Heuristic based Query Optimisation for SPARQL
The paper was published in Proceeding of the 15th International Conference on Extending Database Technology (EDBT 2012) from March 26-30, 2012 in Berlin, Germany.
Query optimization in RDF Stores is a challenging problem as SPARQL queries typically contain many more joins than equivalent relational plans, and hence lead to a large join order search space. In such cases, cost-based query optimization often is not possible. One practical reason for this is that statistics typically are missing in web scale setting such as the Linked Open Datasets (LOD). The more profound reason is that due to the absence of schematic structure in RDF, join-hit ratio estimation requires complicated forms of correlated join statistics; and currently there are no methods to identify the relevant correlations beforehand. For this reason, the use of good heuristics is essential in SPARQL query optimization, even in the case that are partially used with cost-based statistics (i.e., hybrid query optimization). In this paper we describe a set of useful heuristics for SPARQL query optimizers.
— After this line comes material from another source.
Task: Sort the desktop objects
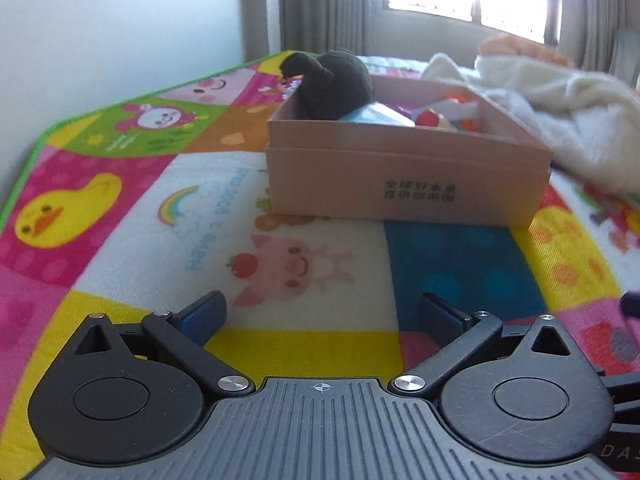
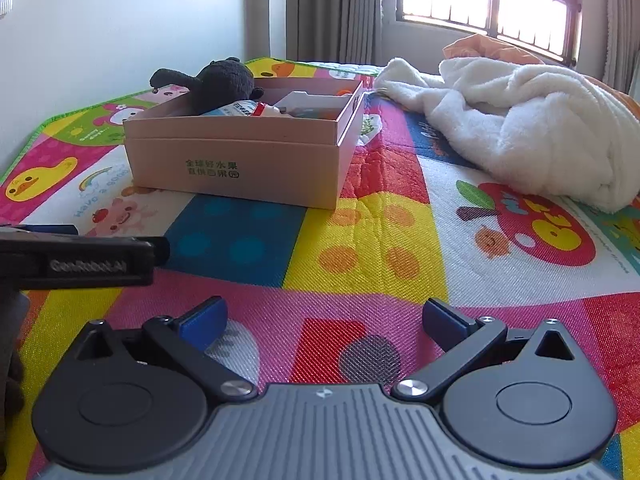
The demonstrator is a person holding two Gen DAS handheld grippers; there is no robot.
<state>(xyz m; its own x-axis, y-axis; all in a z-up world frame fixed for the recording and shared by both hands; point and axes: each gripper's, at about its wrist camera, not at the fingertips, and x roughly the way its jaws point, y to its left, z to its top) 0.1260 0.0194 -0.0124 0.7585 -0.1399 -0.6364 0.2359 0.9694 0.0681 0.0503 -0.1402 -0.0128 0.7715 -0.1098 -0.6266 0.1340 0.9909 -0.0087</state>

We present these in the context of a new Heuristic SPARQL Planner (HSP) that is capable of exploiting the syntactic and the structural variations of the triple patterns in a SPARQL query in order to choose an execution plan without the need of any cost model. For this, we define the variable graph and we show a reduction of the SPARQL query optimization problem to the maximum weight independent set problem. We implemented our planner on top of the MonetDB open source column-store and evaluated its effectiveness against the state-of-the-art RDF-3X engine as well as comparing the plan quality with a relational (SQL) equivalent of the benchmarks.